TASK ITEM: Strip out the pictures and output each remaining line of the data word for word.

THE DATA:
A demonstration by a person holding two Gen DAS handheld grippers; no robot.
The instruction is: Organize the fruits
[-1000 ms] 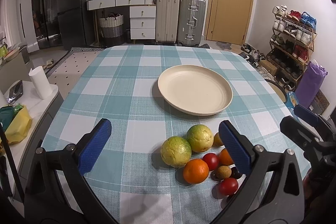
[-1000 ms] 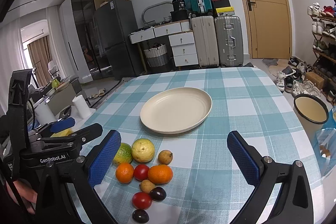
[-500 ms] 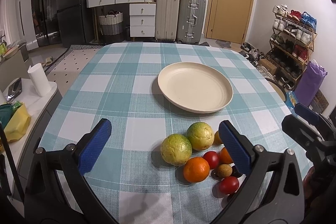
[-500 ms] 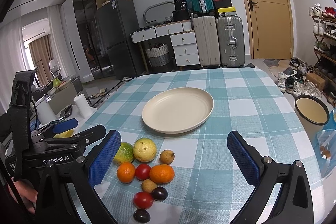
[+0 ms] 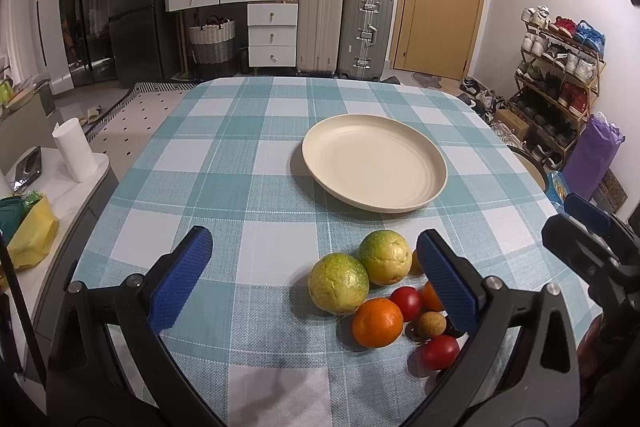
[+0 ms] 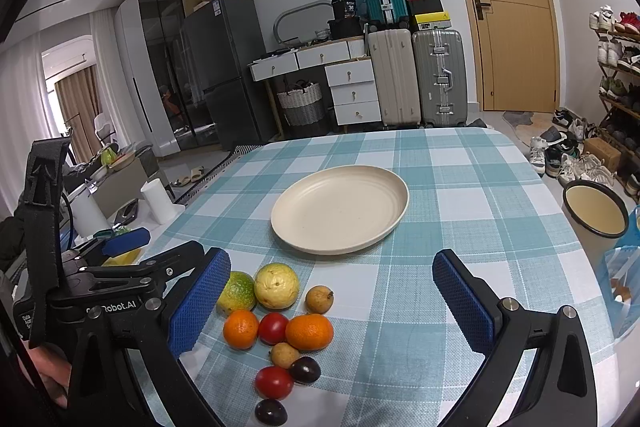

OUTPUT FOR THIS TASK:
A demonstration by a person holding two Gen DAS handheld grippers; no robot.
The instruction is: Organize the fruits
[-1000 ms] 
[-1000 ms] 
[-500 ms] 
[-500 ms] 
[+0 ms] 
[+0 ms] 

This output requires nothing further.